Hank Penny, one of the giants of Western Swing, had come over for an afternoon of films. He was particularly interested in viewing the Soundies he had made with Deuce Spriggins in 1946. Penny watched the films, smiled, and noted, “This group stayed together for around six months or so, and then regrouped under my leadership; I soon disbanded, however, because the band didn’t swing worth a damn.” A matter of opinion, I thought to myself.
String bass player and vocalist Deuce Spriggins had been a featured member of the Spade Cooley band throughout the mid-1940s. In 1945 Spriggins married Cooley’s female vocalist, Carolina Cotton, and together they left Cooley to form a Western Swing unit of their own. The band, billed under Spriggins’ name, made four Soundies in February 1946 but disbanded slightly thereafter.
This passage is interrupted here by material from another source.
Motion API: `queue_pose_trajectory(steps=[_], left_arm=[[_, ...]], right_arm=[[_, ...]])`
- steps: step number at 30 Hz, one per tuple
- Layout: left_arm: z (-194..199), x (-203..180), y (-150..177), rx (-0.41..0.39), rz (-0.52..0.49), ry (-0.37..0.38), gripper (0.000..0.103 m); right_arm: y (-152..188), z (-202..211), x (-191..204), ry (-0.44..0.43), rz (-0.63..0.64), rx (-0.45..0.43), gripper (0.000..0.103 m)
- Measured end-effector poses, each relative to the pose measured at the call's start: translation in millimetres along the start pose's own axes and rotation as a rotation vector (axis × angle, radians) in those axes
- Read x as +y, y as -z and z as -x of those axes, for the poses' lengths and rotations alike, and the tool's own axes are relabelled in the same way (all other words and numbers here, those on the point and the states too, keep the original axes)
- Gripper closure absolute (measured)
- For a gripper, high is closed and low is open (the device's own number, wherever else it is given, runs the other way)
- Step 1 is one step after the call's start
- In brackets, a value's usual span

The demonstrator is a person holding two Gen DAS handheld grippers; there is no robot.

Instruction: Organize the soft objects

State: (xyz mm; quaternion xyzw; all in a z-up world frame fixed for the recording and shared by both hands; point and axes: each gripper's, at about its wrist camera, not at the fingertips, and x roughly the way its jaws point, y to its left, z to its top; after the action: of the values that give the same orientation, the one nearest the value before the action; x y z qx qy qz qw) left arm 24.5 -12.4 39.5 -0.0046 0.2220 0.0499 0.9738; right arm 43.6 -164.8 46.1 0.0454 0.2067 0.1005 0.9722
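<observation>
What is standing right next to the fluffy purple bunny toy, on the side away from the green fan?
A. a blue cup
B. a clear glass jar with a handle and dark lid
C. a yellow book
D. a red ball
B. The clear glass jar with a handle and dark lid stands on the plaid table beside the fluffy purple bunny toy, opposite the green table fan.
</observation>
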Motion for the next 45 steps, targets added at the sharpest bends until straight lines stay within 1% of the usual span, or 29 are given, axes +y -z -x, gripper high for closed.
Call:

Spriggins regrouped with a new outfit that featured Hank Penny on guitar and vocal. That band made four Soundies in July-August, one of which we feature here.
As noted above, what swings and what doesn’t swing is sometimes just a matter of opinion. The truth of the matter is that Spriggins had decided to have the three fiddles and three guitars scored in the manner of brass and reeds sections, which in turn created a different type of swing than one hears in Bob Wills’ music, or later recordings under Hank Penny’s name.
“If You Ever Come to Texas” was written by Jack Elliott – not the folk artist Ramblin’ Jack Elliott – and was arranged by a member of the band. The vocals are by Spriggins and Carolina Cotton, and there is a fine steel guitar solo along the way by Ralph Miele. For swinging, happy dance music, this Soundie sure passes the test for me.